First, hypoplasia of the humeral trochlea and medial epicondyle was noted. The olecranon was shifted slightly to the medial side. Earlier reports described cases of CubTS with hypoplasia of the humeral trochlea.9,10 Most reported cases had cubitus varus or valgus deformity and restriction of the range of motion during extension. Some had instability of the elbow joint and loosening and ballooning of the elbow joint capsule and the ganglion. Hypoplasia of the trochlea and the bone and soft tissue around the elbow joint can be expected to give rise to elbow joint instability and the ganglion that caused CubTS. 10 Our case had no alignment deformity or instability of the elbow joint and the ganglion around the elbow joint.
Second, the medial intermuscular septum was absent in the upper arm.
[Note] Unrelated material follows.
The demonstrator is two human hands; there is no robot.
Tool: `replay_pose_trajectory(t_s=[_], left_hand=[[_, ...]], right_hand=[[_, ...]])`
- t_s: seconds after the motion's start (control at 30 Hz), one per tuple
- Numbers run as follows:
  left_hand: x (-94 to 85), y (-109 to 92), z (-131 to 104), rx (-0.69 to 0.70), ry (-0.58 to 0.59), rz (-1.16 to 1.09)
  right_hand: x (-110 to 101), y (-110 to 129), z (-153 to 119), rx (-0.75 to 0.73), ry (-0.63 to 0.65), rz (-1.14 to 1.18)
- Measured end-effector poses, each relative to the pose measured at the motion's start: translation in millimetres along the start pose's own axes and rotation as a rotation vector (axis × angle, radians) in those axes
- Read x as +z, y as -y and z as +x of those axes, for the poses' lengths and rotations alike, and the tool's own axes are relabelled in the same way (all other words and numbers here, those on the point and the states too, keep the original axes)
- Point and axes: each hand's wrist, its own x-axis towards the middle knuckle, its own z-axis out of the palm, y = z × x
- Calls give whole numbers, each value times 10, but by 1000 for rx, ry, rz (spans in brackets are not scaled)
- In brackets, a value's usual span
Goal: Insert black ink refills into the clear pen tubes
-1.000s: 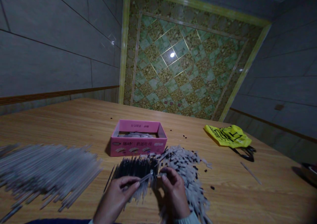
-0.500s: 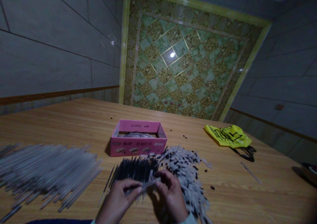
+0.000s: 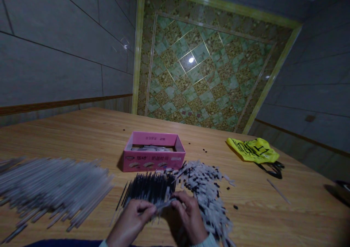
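Note:
Between my hands is a thin translucent piece [image 3: 164, 204], slightly blurred. My left hand [image 3: 132, 218] pinches its left end between thumb and fingers. At its right end, the fingers of my right hand [image 3: 188, 213] are closed on it. Just beyond my hands lies a row of thin black sticks [image 3: 149, 185]. To the right of them spreads a heap of small translucent and black pieces [image 3: 209, 194]. Behind the black sticks stands an open pink box [image 3: 154, 162] with pale pieces inside. A wide pile of long translucent tubes [image 3: 54, 187] lies at the left.
On the wooden table [image 3: 251, 210] a yellow bag [image 3: 253, 150] with black print lies at the right, beside a black strap [image 3: 270, 170]. One loose tube [image 3: 278, 191] is nearer the front. A dark object [image 3: 343, 188] sits at the far right edge.
Both hands still hold the piece at almost the same place; my right hand's fingers have lowered slightly. The view has shifted a little.

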Motion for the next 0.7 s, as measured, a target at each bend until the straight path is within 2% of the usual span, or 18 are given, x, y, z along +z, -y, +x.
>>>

The ulnar nerve coursed anterior to the medial head of the triceps and the epicondyle with intraoperative inspection. Two cases with CubTS have been reported for which the ulnar nerve was located anterior to the medial epicondyle. 11 In the two cases, medial intermuscular septum was found. However, the ulnar nerve, located proximally posterior to the intermuscular septum, penetrated the septum proximal to the medial epicondyle where the ulnar nerve was compressed and emerged anteriorly. Our case differed from two cases in terms of the anatomical variant type of the ulnar nerve. Because US can detect the ulnar nerve location and dynamic instability, 12 we performed preoperative US examination, which revealed the anterior location of the ulnar nerve. This information led us to perform electrophysiological tests, which yielded information that has helped to make the ulnar nerve decompression procedure safer.
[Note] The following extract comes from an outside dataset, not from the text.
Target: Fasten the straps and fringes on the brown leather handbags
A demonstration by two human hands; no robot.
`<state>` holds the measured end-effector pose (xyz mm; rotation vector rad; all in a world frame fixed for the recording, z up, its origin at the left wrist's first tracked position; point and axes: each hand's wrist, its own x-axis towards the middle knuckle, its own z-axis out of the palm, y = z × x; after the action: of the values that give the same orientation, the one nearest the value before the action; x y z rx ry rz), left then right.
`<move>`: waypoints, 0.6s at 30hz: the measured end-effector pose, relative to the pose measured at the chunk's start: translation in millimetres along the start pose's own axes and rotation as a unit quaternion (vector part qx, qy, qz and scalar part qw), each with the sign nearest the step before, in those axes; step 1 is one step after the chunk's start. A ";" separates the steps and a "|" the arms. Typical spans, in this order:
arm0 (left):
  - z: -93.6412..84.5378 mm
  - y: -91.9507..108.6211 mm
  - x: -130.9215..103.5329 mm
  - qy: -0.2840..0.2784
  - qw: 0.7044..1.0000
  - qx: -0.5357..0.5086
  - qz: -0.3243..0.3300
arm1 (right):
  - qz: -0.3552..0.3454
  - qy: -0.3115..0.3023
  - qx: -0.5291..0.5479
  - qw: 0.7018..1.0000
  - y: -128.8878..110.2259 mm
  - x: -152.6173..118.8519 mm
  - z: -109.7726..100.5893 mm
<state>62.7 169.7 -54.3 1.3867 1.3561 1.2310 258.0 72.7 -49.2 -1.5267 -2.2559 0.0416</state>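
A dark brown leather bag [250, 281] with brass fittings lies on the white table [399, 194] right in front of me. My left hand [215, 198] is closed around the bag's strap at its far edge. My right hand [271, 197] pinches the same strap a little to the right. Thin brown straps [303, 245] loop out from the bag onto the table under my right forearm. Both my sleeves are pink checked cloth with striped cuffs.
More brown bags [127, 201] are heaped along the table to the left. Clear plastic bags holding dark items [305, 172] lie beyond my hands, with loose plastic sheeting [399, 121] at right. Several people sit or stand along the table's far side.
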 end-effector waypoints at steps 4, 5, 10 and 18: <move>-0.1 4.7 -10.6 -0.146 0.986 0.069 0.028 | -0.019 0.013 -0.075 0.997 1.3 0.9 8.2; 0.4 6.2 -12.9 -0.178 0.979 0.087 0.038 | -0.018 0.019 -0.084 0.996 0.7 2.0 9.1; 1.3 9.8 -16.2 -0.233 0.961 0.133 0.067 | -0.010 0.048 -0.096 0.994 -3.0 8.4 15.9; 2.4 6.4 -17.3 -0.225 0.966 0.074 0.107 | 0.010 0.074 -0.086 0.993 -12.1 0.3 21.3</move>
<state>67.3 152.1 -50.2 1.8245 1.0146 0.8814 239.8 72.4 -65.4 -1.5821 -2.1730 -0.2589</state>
Finally, obvious Osborn’s ligament was lacking. The fibrous band over the FCU that compressed the ulnar nerve was very extremely thick and firm. An earlier study elucidated anatomical variations of the distal cubital tunnel in 24 embalmed limbs from 13 cadavers: one (4.2%) of the 24 embalmed limbs had thick partial aponeurosis between the FCU and the medial epicondylar muscles. 13 In our case, the fibrous band was thick, with total aponeurosis.
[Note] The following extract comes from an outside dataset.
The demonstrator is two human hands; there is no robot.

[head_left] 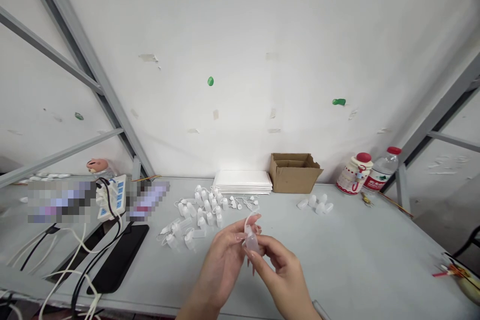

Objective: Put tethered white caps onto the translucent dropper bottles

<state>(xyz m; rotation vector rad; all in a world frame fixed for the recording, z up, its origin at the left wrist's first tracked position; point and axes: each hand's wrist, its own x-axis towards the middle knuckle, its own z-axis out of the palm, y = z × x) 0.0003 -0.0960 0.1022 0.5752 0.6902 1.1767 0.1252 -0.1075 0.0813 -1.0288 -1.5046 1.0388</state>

These distinctive clinical features might result from pure chance in our case. Mutations that cause Noonan syndrome alter genes that encode proteins with roles in the Ras/mitogen-activated protein kinase (MAPK) pathway, leading to pathway dysregulation. 14 Wide expression and involvement of tyrosine-protein phosphatase non-receptor type (PTPN) 11 in multiple signal transduction pathways in cooperation with various molecules including growth factors, cytokines and hormone might produce the wide range of clinical findings associated with Noonan syndrome. 15 Given the etiology of Noonan syndrome, the skeletal deformity and soft tissue variant in our patient might be inferred as dysmorphic features related with Noonan syndrome. Based on our experience, attention must be devoted to rare anomalies, especially when performing cubital tunnel release in Noonan syndrome with CubTS.
Conclusion
This report describes a patient with Noonan syndrome who developed cubital tunnel syndrome. Specifically, this patient had hypoplasia of the humeral trochlea and medial epicondyle with no intermuscular septum and anterior location of the ulnar nerve at the elbow. Awareness of these anatomical variants is expected to raise confidence in proper treatment and surgical management to avoid ulnar nerve injury when treating this rare condition.
Footnotes
Declaration of conflicting interests
The author(s) declared no potential conflicts of interest with respect to the research, authorship and/or publication of this article.
Ethics approval
Our institution does not require ethical approval for reporting individual cases or case series.
Funding
The author(s) received no financial support for the research, authorship and/or publication of this article.
Informed consent
Written informed consent was obtained from the patient(s) for their anonymized information to be published in this article.